> _Work required_
Every line of the listing must be repeated in the answer without alteration.

[Opening Material provided section]

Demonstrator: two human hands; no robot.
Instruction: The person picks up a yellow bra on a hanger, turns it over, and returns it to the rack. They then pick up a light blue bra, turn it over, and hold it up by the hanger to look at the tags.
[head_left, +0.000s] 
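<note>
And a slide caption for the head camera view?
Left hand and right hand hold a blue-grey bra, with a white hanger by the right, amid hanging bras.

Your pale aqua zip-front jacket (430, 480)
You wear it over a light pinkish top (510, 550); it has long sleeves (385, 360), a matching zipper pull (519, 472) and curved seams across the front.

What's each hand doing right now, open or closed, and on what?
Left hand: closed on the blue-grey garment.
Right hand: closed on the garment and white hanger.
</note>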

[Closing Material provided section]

> _Answer to this task_
Demonstrator: two human hands; no robot.
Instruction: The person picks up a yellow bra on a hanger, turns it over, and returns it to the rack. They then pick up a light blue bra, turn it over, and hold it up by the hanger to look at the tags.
[head_left, +0.000s] 
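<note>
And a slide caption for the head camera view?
Left hand and right hand hold a blue-grey bra, with a white hanger by the right, amid hanging bras.

Your pale aqua zip-front jacket (430, 480)
You wear it over a light pinkish top (510, 550); it has long sleeves (385, 360), a matching zipper pull (519, 472) and curved seams across the front.

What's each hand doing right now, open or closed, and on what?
Left hand: closed on the blue-grey garment.
Right hand: closed on the garment and white hanger.
</note>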

The output shown is complete.